Lecture 3 - Insertion Sort, Merge Sort

Insertion Sort

Insertion sort is an $O(n^2)$ algorithm. The pseudocode for insertion sort is -

  1. Consider you have already sorted a prefix of the array A[:i-1] and are considering key i.
  2. Take key i and insert it into the right place in the sorted array A[:i-1] by doing pairwise swaps with adjacent elements.

For example, if you had the array $A = [5, 3, 4, 1, 2, 6]$ and you were somewhere in the middle of your sorting process -

\[A = [3, 4, 5, 1, 2, 6]\]

If you were considering the key 1, then you would first swap its place with 5, then compare with 4, then swap it with 4 (since 1 belongs to the left of 4), then compare 1 with 3, then swap it with 3, then stop since 1 would be in the right place. At the end of this step you would get

\[A = [1, 3, 4, 5, 2, 6]\]

You would then do the same thing for 2 and 6.

Complexity

Since insertion sort requires an entire iteration through the array, and since in each step of the iteration you may have to do $\Theta(n)$ compares and swaps, insertion sort is a $O(n^2)$ algorithm.

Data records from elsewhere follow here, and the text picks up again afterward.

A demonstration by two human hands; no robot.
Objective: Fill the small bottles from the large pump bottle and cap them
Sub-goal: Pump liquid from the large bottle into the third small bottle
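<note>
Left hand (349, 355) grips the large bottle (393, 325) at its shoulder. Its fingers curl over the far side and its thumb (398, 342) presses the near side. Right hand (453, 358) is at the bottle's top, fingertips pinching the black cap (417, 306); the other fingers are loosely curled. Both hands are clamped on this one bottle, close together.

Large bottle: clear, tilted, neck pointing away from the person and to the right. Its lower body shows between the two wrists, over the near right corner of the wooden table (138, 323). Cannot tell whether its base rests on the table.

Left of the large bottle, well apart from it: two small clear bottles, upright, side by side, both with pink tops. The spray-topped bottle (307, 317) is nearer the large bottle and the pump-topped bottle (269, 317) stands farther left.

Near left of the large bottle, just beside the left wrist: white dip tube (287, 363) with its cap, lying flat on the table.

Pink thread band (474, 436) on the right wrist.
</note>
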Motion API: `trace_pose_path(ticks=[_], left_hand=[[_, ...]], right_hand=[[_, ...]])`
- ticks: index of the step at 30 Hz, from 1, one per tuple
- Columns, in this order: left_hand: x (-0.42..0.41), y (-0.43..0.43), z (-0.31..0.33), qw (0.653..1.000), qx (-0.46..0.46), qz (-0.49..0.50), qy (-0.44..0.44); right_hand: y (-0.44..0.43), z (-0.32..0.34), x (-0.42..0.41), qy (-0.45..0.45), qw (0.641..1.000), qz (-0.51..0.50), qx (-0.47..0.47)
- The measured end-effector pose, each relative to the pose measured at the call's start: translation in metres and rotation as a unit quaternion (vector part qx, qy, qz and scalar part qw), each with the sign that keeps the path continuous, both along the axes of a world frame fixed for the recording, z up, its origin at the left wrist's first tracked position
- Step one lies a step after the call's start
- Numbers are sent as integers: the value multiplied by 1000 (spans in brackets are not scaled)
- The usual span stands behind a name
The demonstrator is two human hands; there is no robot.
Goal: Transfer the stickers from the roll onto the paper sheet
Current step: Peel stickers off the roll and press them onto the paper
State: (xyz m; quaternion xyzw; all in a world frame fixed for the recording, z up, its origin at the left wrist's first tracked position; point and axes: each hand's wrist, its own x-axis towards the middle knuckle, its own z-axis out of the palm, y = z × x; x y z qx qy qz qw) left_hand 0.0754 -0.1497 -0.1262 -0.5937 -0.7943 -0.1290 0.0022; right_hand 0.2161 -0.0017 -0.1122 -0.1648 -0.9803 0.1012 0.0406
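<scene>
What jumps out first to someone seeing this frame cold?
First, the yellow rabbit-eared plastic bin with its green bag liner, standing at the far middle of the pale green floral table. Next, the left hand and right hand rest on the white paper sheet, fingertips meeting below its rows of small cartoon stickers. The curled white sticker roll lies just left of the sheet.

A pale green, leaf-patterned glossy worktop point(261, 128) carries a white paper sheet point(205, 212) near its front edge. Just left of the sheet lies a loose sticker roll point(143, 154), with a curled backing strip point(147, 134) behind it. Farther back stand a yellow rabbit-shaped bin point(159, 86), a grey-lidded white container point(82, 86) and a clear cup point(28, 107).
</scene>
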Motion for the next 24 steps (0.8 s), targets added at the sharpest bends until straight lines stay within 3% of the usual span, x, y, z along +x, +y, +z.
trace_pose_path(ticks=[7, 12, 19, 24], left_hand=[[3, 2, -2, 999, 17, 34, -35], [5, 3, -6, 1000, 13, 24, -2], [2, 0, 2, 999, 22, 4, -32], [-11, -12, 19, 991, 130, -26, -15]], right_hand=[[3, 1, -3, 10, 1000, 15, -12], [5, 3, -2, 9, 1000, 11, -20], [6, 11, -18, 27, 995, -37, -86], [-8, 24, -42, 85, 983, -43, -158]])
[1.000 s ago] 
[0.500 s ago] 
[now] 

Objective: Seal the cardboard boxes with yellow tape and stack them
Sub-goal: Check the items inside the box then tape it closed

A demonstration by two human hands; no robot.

One optimization we could perform is to the number of comparisons. To find the right place in which we have to insert the current key, we could use binary search to find the right index and then do pairwise swaps to insert it into the right place. This would reduce the complexity w.r.t. the number of comparisons but we would still need to do a linear number of swaps to get the key into the right place.

This still doesn’t change the asymptotic time complexity of insertion sort, because we still have to do $O(n)$ swaps for each step. So we have a total of $O(n \cdot log\,n)$ comparisons but we have a total of $O(n^2)$ swaps. This helps you improve the total runtime if comparing two items in the array is expensive (like one or more database lookups), but if comparison and swapping are both $O(1)$ operations, insertion sort remains a $O(n^2)$ algorithm.

Merge Sort

Merge sort is a recursive sorting algorithm. Instead of sorting an array as is, it splits the array into 2 halves, sorts them, and then merges them. Of course, it doesn’t explicitly sort the two half arrays either - it splits them into two more arrays, tries to sort them, and merges them together.

The pseudocode for merge sort is -

  1. Given an array, split it into 2 half-arrays.
  2. If the arrays are not of size 1, split them further and recurse on both halves of the array.
  3. Else, the two half-arrays have been sorted (since they only have 1 element), combine them together by running the merge routine.

The pseudocode for the merge routine is -

  1. Consider the first element in both the sorted arrays.
  2. Add the minimum of the considered elements to the merged sorted array.
  3. Remove the added element from the half-array.
# Untested, rough merge sort implementation
def merge_sort(arr):
    if len(arr) == 1:
        return arr
    left = arr[:len(arr)//2]
    right = arr[len(arr)//2:]
    return merge(merge_sort(left), merge_sort(right))

def merge(left, right):
    i, j = 0, 0
    ans = []
    while True:
        if i >= len(left) and j >= len(right):
            break
        elif i >= len(left):
            ans.append(right[j])
            j += 1
        elif j >= len(right):
            ans.append(left[i])
            i += 1
        else:
            if left[i] > right[j]:
                ans.append(right[j])
                j += 1
            else:
                ans.append(left[i])
                i += 1
    return ans

Complexity

Merge sort involves dividing the arrays ${log}_{2}(n)$ times, and the merge routine for each division takes $\Theta(n)$ steps. Therefore, merge sort is a $\Theta(n \cdot log\,n)$ algorithm. More formally, we can write the recurrence for merge sort as -

\[T(n) = \Theta(1) + \Theta(n) + 2 \cdot T(n/2)\]

The $O(1)$ comes from splitting the array into two halves, and the $O(n)$ comes from the work required to merge the two half-arrays after they have been sorted. Solving this recurrence using the techniques given in 6.042J lecture 15, we get the time complexity of merge sort to be $O(n \cdot log\,n)$.

One disadvantage of merge sort is that it is not in place. To sort an array you have to essentially create a sorted copy of it in memory, which may not be possible if the array is too big to fit twice into memory. In this case, insertion sort may be preferred, since even though it is $O(n^2)$, it is in place. There does exist an in place version of merge sort, but it doesn’t do too well on the constant factors, so we prefer quick sort, or any other in place algorithm instead of merge sort.